#### [Goal of the exercise]
Within the lines below, the span from the line with "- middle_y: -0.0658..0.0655" to the line with "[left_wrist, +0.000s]", both ends included, is to be reproduced exactly, with pictures omitted.

#### [Given material]
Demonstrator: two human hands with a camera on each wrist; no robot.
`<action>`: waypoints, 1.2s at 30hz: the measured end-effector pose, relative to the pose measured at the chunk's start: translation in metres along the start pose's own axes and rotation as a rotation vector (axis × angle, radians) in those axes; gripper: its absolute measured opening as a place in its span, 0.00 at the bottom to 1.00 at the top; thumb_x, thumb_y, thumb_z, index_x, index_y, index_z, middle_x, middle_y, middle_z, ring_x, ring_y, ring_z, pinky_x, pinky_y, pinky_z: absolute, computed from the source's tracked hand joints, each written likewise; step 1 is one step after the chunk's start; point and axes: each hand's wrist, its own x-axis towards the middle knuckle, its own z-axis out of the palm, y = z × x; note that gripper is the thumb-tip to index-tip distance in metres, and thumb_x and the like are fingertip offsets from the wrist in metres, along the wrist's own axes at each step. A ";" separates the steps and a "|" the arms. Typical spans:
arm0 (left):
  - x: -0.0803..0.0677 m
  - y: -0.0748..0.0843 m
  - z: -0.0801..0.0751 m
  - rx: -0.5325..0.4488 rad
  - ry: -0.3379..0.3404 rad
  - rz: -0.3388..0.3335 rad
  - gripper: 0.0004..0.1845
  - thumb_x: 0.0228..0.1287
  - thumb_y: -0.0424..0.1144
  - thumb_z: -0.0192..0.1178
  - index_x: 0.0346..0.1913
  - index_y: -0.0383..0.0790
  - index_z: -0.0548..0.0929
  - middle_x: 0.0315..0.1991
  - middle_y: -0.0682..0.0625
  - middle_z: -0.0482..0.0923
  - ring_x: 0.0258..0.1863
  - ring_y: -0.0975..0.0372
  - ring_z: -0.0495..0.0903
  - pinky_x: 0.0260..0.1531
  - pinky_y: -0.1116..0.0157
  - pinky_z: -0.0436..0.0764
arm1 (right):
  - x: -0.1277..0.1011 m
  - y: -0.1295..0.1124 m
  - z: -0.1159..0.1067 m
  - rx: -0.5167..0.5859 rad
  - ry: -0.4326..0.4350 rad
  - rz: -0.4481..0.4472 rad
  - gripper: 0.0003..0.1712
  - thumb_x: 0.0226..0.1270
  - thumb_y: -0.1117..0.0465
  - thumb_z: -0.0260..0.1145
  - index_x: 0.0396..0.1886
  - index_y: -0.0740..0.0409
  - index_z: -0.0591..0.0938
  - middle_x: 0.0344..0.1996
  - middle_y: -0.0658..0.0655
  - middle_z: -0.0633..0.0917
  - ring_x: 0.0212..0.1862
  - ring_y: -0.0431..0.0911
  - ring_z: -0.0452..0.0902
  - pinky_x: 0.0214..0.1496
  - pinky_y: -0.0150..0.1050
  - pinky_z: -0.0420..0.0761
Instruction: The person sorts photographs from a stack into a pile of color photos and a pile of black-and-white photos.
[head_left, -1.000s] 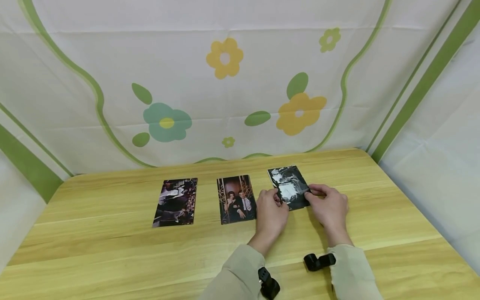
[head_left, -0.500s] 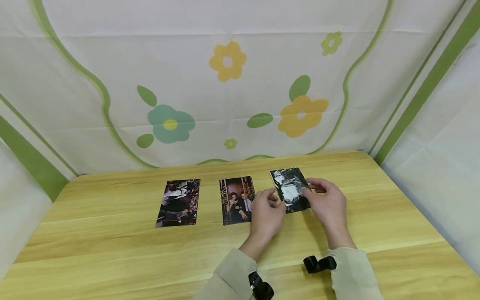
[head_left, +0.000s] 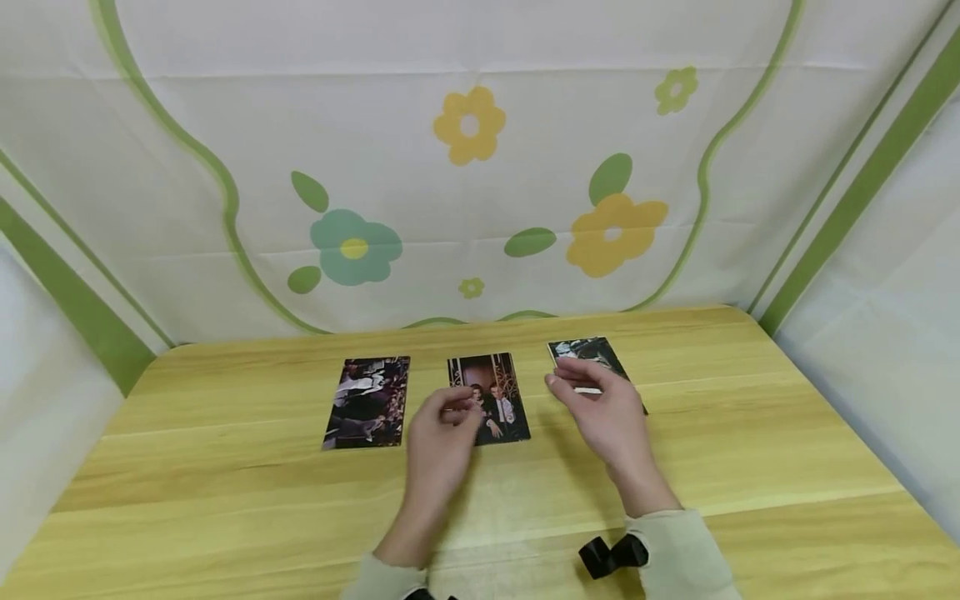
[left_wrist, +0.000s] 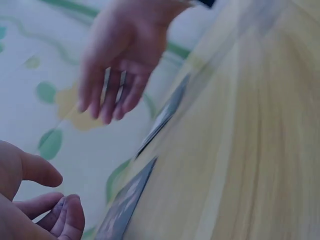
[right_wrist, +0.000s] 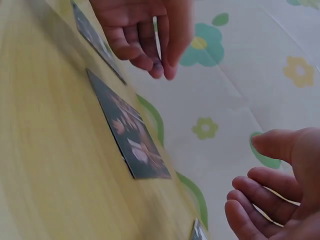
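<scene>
Three glossy photo cards lie in a row on the wooden table (head_left: 285, 500). The left photo card (head_left: 367, 404) shows a dark crowd scene. On the middle photo card (head_left: 510, 408), also in the right wrist view (right_wrist: 132, 135), two people stand before an ornate gate. My left hand (head_left: 442, 437) hovers over its left part, fingers loosely bent and holding nothing. A black-and-white photo card (head_left: 592, 346) lies at the right, its lower part hidden behind my right hand (head_left: 607, 412). That hand is raised off the table, thumb and fingers apart, with nothing between them, as the right wrist view shows.
A white cloth backdrop (head_left: 420, 192) with printed flowers and green lines rises behind the table's far edge. Similar cloth walls stand at both sides. A black wrist camera (head_left: 611, 557) sits by the right sleeve (head_left: 678, 554).
My right hand has let go of the black-and-white photo card and lifted to the left. My left hand has moved left, from beside that card to over the middle one.
</scene>
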 end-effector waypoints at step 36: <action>0.000 -0.039 -0.038 0.206 0.118 0.061 0.11 0.70 0.32 0.70 0.52 0.33 0.89 0.45 0.41 0.87 0.41 0.58 0.86 0.42 0.72 0.85 | -0.006 0.024 0.048 -0.020 -0.014 0.047 0.22 0.68 0.59 0.78 0.60 0.56 0.87 0.51 0.57 0.91 0.52 0.48 0.87 0.57 0.35 0.86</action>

#### [Output for this task]
  - middle_y: -0.0658..0.0655
  - middle_z: -0.0633..0.0917
  - ring_x: 0.0212..0.1862
  - ring_y: -0.0431..0.0911
  - ring_z: -0.0452..0.0902
  - pinky_x: 0.0214..0.1496
  - pinky_y: -0.0150..0.1050
  - pinky_z: -0.0420..0.0761
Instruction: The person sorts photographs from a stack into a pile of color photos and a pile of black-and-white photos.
[head_left, -1.000s] 
[head_left, -0.500s] 
[head_left, +0.000s] 
[left_wrist, +0.000s] 

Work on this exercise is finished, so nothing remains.